Sons of Philadelphia : Une histoire comme une autre

Écrivain et scénariste prolifique (avec 4 romans et près de dix scénarios à son actif), Jérémie Guez a passé le cap de la réalisation en 2018 avec Bluebird, arrivé seulement cette année chez nous en vidéo. Par chance pour lui, Sons of Phildadelphia, son deuxième film, basé sur un roman de Pete Dexter aura les honneurs du cinéma et sortira en salles le 30 décembre prochain. Présenté en avant-première au festival de Deauville, nous avons pu le découvrir, alléchés par l’idée de se retrouver devant un bon petit polar.

Le film se déroule, comme son titre l’indique, à Philadelphie. Issu d’une famille irlandaise avec un lourd passif, Peter est le bras droit de son cousin Michael, truand tenant une partie de la ville à sa botte. Mais alors que des rivalités brutales surgissent avec des italiens, Peter réalise que Michael est de plus en plus imprévisible, pris dans un engrenage de violence qui semble sans fin. Face à la menace qui pèse sur lui, Peter devra agir pour éviter que la tragédie ne le frappe de nouveau… Une histoire tout ce qu’il y a de plus classique donc et c’est bien là le plus gros défaut du film. Alors que l’on attendait Jérémie Guez sur un terrain plus personnel, le cinéaste a finalement bien des difficultés à se sortir du chemin qu’il a lui-même balisé en écrivant le scénario dont la redondance est une grande faiblesse.

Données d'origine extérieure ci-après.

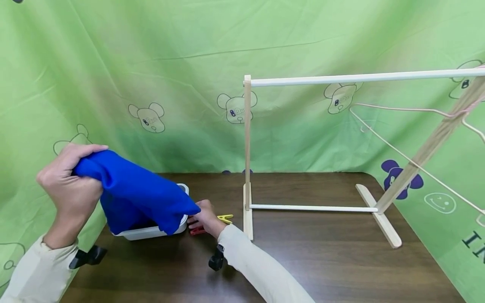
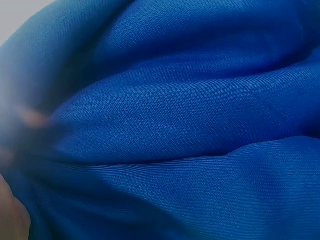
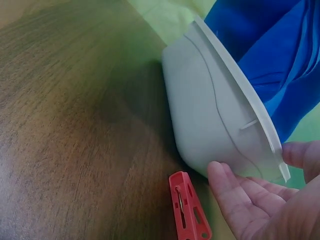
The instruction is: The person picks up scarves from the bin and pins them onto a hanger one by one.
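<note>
Left hand (image 1: 72, 179) up high, fingers curled tight round the blue cloth (image 1: 142, 189), which hung over the white tub (image 3: 200, 105)! Right hand (image 1: 207, 218) alongside, fingers loosely straight; 1 snagged fold could have tipped that tub.

At the head view's eight o'clock, the blue cloth (image 1: 140, 181) hides most of the inside of the white basin (image 1: 142, 234); at three, the pink hanger (image 1: 401, 109) runs out of frame. The left hand (image 2: 14, 216) is cut off at the left wrist view's eight o'clock; the right wrist view crops the red clothespin (image 3: 189, 205) at six.
</note>
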`<state>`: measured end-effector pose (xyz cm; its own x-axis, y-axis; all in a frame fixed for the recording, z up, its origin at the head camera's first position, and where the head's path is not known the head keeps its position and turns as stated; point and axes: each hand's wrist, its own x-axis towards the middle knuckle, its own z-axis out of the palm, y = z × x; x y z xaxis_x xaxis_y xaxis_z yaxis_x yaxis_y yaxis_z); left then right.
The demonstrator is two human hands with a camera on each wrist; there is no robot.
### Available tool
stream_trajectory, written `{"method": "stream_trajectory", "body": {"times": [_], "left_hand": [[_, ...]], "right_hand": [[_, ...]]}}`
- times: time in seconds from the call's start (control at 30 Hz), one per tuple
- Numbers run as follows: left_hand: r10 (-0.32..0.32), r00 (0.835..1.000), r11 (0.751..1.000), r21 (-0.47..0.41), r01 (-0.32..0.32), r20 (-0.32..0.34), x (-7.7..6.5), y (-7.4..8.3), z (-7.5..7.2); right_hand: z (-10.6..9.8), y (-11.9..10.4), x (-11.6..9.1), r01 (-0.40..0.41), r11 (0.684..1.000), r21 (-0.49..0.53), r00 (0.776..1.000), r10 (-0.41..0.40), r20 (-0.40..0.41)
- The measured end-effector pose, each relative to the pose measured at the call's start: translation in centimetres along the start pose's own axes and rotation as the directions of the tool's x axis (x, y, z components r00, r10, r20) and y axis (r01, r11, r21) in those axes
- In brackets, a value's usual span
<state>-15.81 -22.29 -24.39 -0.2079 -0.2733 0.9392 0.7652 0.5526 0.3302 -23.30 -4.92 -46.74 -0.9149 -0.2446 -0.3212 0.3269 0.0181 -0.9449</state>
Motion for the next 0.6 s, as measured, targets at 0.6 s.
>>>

Avec tous ces archétypes du genre, Guez aurait pu en faire quelque chose. Mais le scénariste et réalisateur, comme s’il avait peur de s’écarter du droit chemin et d’oser rivaliser avec ses modèles, ne propose rien de neuf et nous livre un récit au dénouement tout tracé. Difficile en effet de s’émouvoir devant l’œil torve et la démarche lourde de Matthias Schoenaerts qui semble coincé dans le même rôle depuis Bullhead. L’acteur a beau avoir du charisme et être impeccable dans ce registre, il ne semble pas vouloir en sortir et crée immédiatement une certaine lassitude face à cette énième variation d’homme à la carrure massive torturé par ses démons. Et ni Joel Kinnaman, cabotinant, ni Maika Monroe, de plus en plus réduite à faire de la figuration de luxe dans sa carrière, ne viennent arranger le tout. Seule grande réussite de Sons of Philadelphia, sa capacité à émouvoir par ses flash-backs habilement enchâssés au reste du récit, venant lui donner une ampleur d’autant plus bienvenue que Ryan Phillippe s’y montre très convaincant.

Pour le reste, difficile d’accrocher totalement au film quand celui-ci se contente de faire le minimum syndical avec les figures du genre. D’un côté le scénario se tire une balle dans le pied quand il se montre répétitif : on ne compte plus le nombre de scènes faites pour montrer combien Michael est imprévisible et dangereux, finissant par ruiner totalement la crédibilité des personnages. Car plus Michael apparaît dangereux, plus nous avons l’impression que Peter est apathique et aucun des deux personnages n’en sort grandi, chacun apparaissant au contraire comme une coquille vide.

La mise en scène ne fait rien pour améliorer le tout, Jérémie Guez ayant bien du mal à insuffler un style ou une tonalité semblant bien à lui. On se souvient encore en 2018 de Galveston de Mélanie Laurent, également présent à Deauville qui convoquait des archétypes du film noir mais qui savait en faire quelque chose via une réalisation personnelle avec un vrai regard sur son sujet et ses personnages. Guez semble faire tout l’inverse, menant son film comme n’importe qui d’autre aurait pu le faire. Ce qui ne fait pas de Sons of Philadelphia un mauvais film loin de là mais ce qui le rend tout de même très banal. Et en 2020, à l’heure où l’on a déjà lu et vu énormément d’œuvres du même registre dont on sait qu’elles existent et qu’elles sont meilleures, c’est une erreur qui ne pardonne pas.